WORK TO COMPLETE: Every line with "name" in it should be copied from the data.

SUPPLIED INFORMATION:
============================================================
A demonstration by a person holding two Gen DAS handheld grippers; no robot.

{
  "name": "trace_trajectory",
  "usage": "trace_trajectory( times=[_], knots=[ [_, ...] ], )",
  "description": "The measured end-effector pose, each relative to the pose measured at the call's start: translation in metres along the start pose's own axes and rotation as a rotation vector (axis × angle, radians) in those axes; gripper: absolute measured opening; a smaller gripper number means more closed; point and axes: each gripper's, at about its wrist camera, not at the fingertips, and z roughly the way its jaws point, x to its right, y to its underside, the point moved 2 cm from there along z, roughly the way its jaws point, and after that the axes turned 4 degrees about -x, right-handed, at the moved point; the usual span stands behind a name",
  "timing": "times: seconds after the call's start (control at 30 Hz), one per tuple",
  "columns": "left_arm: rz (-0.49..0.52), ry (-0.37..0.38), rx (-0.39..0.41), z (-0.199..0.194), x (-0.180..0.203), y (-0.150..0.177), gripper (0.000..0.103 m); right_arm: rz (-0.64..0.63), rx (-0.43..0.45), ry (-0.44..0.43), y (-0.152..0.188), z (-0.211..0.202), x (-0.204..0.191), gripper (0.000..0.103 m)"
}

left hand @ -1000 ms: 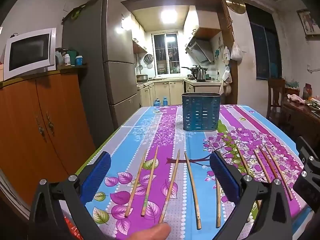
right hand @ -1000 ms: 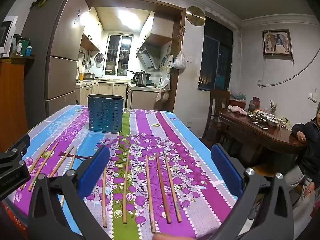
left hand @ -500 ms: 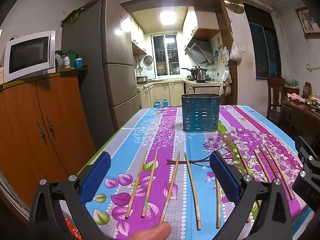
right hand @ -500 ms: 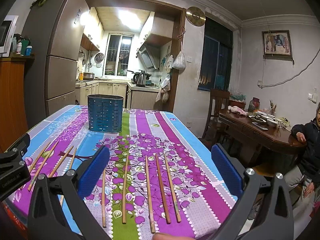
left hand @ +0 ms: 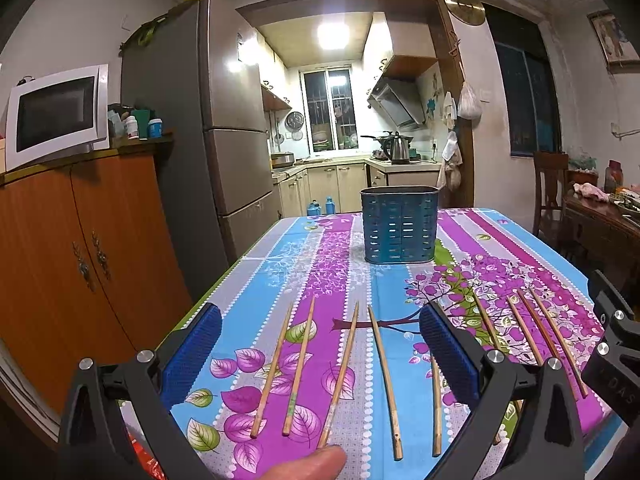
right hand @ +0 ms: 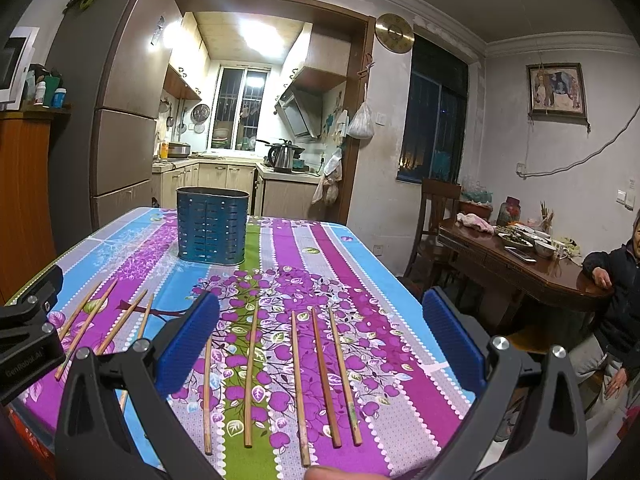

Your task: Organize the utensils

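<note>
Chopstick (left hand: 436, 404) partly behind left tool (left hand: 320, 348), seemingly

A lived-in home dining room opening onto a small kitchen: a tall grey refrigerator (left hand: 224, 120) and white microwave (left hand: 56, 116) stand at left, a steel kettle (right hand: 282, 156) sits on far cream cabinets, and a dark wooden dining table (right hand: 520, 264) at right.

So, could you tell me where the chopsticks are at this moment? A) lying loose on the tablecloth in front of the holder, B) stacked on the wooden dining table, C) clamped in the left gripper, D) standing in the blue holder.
A: the chopsticks lie flat on the tablecloth, nearer the cameras than the blue holder, and both the left gripper and right gripper are open and hold nothing.
</note>
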Motion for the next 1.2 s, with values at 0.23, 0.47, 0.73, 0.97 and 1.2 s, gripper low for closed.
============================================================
ANSWER TO THE PROBLEM:
  "name": "trace_trajectory",
  "description": "The measured end-effector pose, each relative to the pose measured at the call's start: translation in metres along the start pose's own axes and rotation as a rotation vector (axis × angle, radians) in those axes; gripper: absolute measured opening; a smaller gripper number means more closed; point and axes: each gripper's, at about its wrist camera, not at the fingertips, and z roughly the way its jaws point, x to its right, y to its underside, the point moved 2 cm from there along z, roughly the way its jaws point, and after that the axes turned 4 degrees about -x, right-handed, at the moved point; the usual span stands behind a name",

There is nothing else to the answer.